**TASK ITEM**
Write only the number of lines in the entries below that contain the word "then".

**Data excerpts**
────────────────────────────────────────

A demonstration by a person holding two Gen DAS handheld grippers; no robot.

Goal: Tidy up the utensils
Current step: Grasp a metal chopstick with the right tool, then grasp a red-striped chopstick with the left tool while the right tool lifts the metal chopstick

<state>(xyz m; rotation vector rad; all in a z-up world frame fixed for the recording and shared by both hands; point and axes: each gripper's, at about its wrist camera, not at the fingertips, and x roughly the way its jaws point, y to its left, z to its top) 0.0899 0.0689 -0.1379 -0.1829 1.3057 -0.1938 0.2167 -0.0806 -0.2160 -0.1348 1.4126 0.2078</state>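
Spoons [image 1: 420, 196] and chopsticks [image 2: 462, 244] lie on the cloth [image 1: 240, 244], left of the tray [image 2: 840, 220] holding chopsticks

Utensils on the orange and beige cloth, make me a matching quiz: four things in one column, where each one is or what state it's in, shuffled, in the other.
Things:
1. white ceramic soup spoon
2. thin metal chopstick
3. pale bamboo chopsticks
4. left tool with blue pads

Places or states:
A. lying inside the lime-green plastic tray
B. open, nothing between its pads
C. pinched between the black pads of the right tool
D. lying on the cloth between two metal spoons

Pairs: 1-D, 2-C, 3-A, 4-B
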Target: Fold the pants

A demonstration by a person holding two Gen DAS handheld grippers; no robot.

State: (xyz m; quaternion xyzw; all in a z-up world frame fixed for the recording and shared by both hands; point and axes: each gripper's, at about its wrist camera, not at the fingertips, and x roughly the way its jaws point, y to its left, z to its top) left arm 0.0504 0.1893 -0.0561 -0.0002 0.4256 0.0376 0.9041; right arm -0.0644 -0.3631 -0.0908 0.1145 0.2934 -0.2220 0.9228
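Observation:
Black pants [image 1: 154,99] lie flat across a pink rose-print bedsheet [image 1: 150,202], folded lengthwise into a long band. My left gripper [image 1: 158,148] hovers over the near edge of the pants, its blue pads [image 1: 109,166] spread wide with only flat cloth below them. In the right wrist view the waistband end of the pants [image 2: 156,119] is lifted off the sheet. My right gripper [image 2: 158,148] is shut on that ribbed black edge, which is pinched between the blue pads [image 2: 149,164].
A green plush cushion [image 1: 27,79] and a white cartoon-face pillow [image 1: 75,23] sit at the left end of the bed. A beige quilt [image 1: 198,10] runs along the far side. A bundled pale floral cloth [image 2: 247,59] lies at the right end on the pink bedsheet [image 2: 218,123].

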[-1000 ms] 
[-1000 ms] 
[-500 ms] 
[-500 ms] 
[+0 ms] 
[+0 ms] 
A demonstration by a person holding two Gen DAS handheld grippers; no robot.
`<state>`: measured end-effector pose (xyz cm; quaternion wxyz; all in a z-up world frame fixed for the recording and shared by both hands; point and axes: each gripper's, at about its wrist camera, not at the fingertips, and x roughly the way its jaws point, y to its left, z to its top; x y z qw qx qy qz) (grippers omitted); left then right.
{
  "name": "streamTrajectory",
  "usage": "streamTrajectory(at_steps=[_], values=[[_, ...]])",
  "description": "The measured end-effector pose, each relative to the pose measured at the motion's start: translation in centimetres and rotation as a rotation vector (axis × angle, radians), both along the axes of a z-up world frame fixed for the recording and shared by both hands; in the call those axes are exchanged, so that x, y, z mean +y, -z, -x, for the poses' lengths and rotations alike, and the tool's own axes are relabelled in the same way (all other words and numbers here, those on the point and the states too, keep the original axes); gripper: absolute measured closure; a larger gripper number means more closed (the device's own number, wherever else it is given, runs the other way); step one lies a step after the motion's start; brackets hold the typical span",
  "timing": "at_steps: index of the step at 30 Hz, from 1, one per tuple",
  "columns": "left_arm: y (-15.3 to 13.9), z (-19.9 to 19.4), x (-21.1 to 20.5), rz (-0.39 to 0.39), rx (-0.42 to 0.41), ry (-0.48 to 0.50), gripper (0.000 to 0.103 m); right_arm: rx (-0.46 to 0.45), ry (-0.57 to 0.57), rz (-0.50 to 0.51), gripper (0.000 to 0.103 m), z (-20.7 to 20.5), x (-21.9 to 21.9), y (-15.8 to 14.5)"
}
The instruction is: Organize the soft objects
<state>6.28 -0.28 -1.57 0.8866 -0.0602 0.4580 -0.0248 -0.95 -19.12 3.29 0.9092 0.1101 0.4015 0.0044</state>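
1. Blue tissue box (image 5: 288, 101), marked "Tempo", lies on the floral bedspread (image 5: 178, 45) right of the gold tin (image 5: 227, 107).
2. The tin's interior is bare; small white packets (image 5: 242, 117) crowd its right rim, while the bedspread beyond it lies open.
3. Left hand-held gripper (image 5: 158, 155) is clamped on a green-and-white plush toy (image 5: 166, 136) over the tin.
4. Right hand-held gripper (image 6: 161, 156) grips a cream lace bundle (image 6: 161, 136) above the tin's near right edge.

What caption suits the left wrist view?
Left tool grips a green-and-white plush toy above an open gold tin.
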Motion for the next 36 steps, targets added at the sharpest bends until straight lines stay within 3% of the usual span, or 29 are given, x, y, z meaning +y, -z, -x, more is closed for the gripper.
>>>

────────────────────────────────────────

**TASK RESULT**
2